[SUPPLIED MATERIAL]:
☆ ☆ ☆ ☆

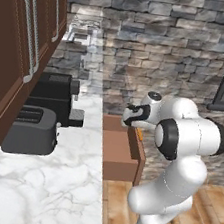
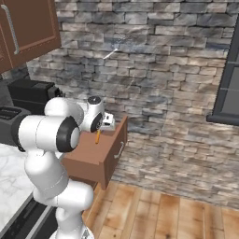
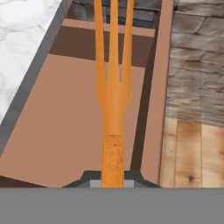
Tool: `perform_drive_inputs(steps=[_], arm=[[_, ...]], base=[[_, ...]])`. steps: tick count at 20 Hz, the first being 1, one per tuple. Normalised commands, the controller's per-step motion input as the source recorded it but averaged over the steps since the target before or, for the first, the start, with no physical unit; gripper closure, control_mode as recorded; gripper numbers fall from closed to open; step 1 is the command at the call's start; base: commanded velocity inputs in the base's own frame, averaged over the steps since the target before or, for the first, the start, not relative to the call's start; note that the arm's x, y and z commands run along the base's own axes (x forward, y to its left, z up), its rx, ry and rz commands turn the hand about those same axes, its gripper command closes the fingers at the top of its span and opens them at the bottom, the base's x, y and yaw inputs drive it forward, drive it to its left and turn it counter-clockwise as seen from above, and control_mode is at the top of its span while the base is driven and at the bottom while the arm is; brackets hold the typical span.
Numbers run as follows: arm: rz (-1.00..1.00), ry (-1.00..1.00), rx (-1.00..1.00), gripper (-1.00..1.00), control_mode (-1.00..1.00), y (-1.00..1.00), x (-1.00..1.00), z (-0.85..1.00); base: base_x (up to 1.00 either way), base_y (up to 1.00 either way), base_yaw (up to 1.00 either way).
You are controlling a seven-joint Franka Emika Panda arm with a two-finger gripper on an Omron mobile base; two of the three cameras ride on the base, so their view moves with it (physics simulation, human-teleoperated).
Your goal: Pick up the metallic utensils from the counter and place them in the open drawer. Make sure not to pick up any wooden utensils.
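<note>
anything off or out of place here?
Nothing stands out. The pincer holds an orange fork over the open drawer; the fork's tines point down toward the drawer's bare bottom. The toaster sits squarely on the marble worktop. No spills or damage.

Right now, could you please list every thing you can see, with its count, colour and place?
orange utensil: one, orange with three long prongs, held in the gripper above the open drawer
open drawer: one, reddish-brown wood, pulled out beside the marble worktop, its bottom bare
marble worktop: one, white with grey veins, left of the drawer
toaster: one, dark grey, on the worktop
black appliance: one, behind the toaster
cabinets: dark brown, above the worktop
stone wall: grey, behind
window: dark frame, right
wooden floor: light brown
gripper: one, shut on the orange utensil
</note>
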Motion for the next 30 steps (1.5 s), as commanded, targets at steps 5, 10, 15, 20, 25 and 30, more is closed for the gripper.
perform_drive_inputs(steps=[5,10,15,20,25,30], arm=[[0.0,0.0,0.0,1.0,-1.0,0.0,0.37,-0.32],[0.0,0.0,0.0,1.0,-1.0,0.0,0.31,-0.25],[0.0,0.0,0.0,1.0,-1.0,0.0,0.33,-0.24],[0.0,0.0,0.0,1.0,-1.0,0.0,0.36,-0.32],[0.0,0.0,0.0,1.0,-1.0,0.0,0.35,-0.36],[0.0,0.0,0.0,1.0,-1.0,0.0,0.35,-0.4]], base=[[0.0,0.0,0.0],[0.0,0.0,0.0],[0.0,0.0,0.0],[0.0,0.0,0.0],[0.0,0.0,0.0],[0.0,0.0,0.0]])
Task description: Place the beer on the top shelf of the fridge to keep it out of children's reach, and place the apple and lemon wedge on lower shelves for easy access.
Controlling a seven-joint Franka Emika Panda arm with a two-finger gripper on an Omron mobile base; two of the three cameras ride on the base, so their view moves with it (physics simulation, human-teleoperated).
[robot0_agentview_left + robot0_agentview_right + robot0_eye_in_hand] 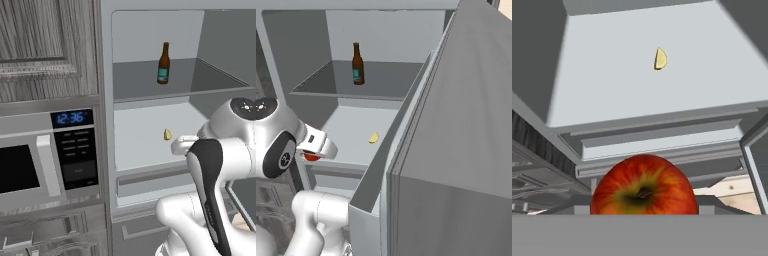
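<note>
Open fridge (150, 30); apple (643, 186) hiding gripper fingertips, cut off below.

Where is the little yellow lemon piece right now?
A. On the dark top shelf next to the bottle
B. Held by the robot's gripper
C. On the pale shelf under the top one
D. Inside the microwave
C. The lemon wedge lies alone on the pale lower shelf, one level under the top shelf where the beer stands.

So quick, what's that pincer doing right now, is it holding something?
Pincer: closed on the apple, holding it just in front of the fridge's lower shelf.
</note>
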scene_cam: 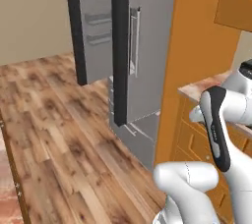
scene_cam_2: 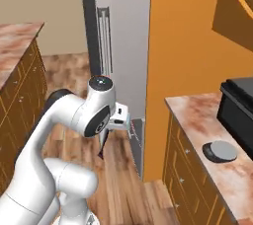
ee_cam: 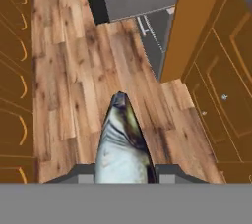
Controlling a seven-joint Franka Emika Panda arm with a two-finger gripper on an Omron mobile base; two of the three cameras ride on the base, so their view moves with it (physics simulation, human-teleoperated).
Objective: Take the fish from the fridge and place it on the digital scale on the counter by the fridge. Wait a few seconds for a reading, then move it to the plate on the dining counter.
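Note:
In the hand view the fish, grey and striped, sticks out nose first between my gripper's two dark tips, which are shut on it above the wooden floor. From the right base view the gripper hangs downward off the bent arm, in front of the fridge. The fridge stands with its left door swung open. The digital scale lies bare on the counter to the right of the fridge, well right of the gripper. The dining counter's corner shows at the left. The plate is out of view.
A black microwave stands on the counter just behind the scale. A tall orange panel separates fridge and counter. Orange drawers run below the counter. Open wooden floor lies between the fridge and the dining counter.

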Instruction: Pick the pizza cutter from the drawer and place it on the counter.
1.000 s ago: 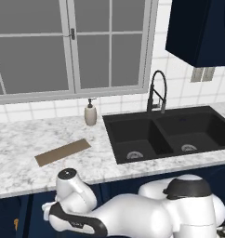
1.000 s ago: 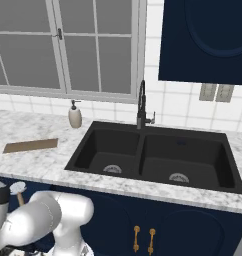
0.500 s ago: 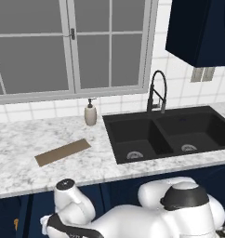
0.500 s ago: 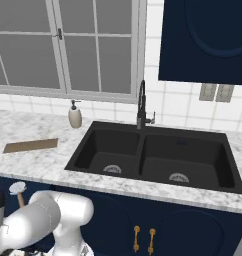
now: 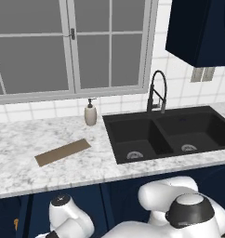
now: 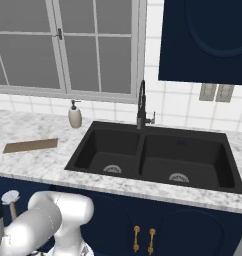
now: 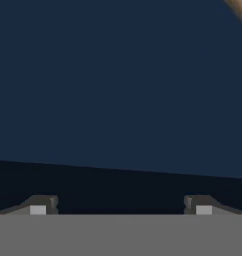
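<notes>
A: Where is the pizza cutter [image 6: 12,199]?

B: In the right base view, low at the left edge, below the counter [image 6: 48,162] front edge. One pale round wheel, with a short light-brown handle running down from it. It lies inside the drawer [image 6: 8,186], against dark navy.

A: And the gripper [image 7: 121,206]?

B: In the hand view its two fingertips [image 7: 40,205] stand far apart at the bottom, nothing between them. Released, holding nothing. Ahead of them is a flat navy surface, with one brown shape cut off at the top right corner; I cannot tell what that is.

A: What sits on the counter?

B: One flat brown board [image 5: 63,152], lying at a slant left of the sink [image 5: 169,135]. One soap bottle [image 5: 90,113] with a pump, standing upright against the tiled wall, just beside the sink's back left corner. One black faucet [image 5: 156,93] behind the sink.

A: How many basins?

B: Two, side by side, each with one round drain.

A: Anything else to count?

B: Two gold handles [image 6: 143,239] on the navy cabinet fronts under the sink in the right base view.
</notes>
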### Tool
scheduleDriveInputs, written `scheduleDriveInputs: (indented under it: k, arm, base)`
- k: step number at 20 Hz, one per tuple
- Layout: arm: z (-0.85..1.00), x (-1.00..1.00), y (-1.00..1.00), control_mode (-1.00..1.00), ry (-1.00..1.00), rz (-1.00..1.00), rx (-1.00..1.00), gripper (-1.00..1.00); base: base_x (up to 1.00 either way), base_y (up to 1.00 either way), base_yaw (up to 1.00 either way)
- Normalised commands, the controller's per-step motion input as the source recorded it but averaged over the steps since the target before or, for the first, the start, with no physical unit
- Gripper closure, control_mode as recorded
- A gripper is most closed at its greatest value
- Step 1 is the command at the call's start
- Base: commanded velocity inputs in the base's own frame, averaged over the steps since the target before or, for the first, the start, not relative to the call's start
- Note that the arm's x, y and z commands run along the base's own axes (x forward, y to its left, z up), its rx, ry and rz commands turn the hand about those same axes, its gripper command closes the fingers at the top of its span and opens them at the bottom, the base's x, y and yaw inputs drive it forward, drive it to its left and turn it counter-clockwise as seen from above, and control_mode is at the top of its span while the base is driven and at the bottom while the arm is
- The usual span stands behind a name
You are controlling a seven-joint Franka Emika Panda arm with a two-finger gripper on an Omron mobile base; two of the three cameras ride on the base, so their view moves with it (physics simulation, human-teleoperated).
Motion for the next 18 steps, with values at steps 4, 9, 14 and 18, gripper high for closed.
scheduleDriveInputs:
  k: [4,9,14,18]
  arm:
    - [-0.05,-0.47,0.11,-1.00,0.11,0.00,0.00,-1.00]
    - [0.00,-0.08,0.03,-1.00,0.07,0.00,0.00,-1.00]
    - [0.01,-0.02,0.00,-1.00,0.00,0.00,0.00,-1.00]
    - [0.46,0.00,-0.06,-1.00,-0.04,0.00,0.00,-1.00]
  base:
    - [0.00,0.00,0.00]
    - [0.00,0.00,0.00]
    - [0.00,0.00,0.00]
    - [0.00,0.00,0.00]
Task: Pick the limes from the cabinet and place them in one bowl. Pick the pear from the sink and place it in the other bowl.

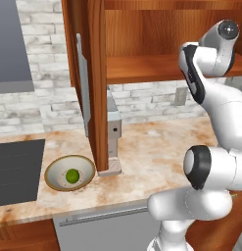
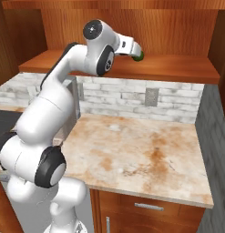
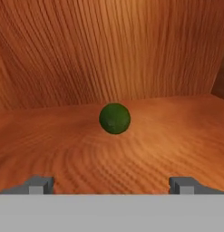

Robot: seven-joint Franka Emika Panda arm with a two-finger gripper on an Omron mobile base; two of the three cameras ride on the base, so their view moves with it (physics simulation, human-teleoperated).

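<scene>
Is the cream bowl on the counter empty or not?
Not empty: one lime lies inside the cream bowl.

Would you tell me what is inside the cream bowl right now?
One lime lies in the cream bowl; nothing else shows inside. The patch of bowl floor beneath the lime is covered.

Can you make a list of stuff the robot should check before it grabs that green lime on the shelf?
1. Gripper open wide: ok, the two finger tips stand far apart.
2. Lime lined up between the finger tips: ok, it sits about midway in the hand view.
3. Gripper close enough to shut: not ok, the lime lies ahead of the tips on the cabinet shelf.
4. Nothing on the shelf between the tips and the lime: ok, only bare wood.
5. Cream bowl ready on the counter: ok, one lime already lies in it, with room beside.
6. Path down to the bowl free of the cabinet door: cannot tell.
</scene>
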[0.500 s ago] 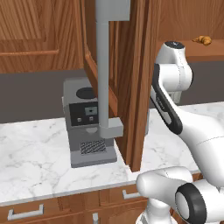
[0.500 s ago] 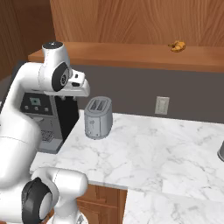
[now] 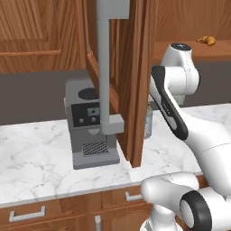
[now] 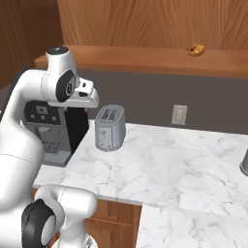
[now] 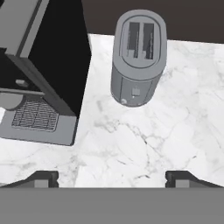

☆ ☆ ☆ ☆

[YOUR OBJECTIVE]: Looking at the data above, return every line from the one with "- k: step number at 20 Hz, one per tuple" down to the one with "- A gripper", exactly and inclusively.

[YOUR RESPONSE]:
- k: step number at 20 Hz, one per tuple
- Layout: arm: z (-0.85..1.00), x (-1.00..1.00), y (-1.00..1.00), control_mode (-1.00..1.00), ry (-1.00..1.00), rz (-1.00..1.00), rx (-1.00..1.00), gripper (-1.00..1.00); base: base_x (up to 1.00 either way), base_y (up to 1.00 either way), base_yaw (up to 1.00 either way)
- Normalised commands, the controller's per-step motion input as the source recorded it but averaged over the steps since the target before or, for the first, the start, with no physical unit
- Gripper closure, control_mode as recorded
- A gripper is most closed at its greatest value

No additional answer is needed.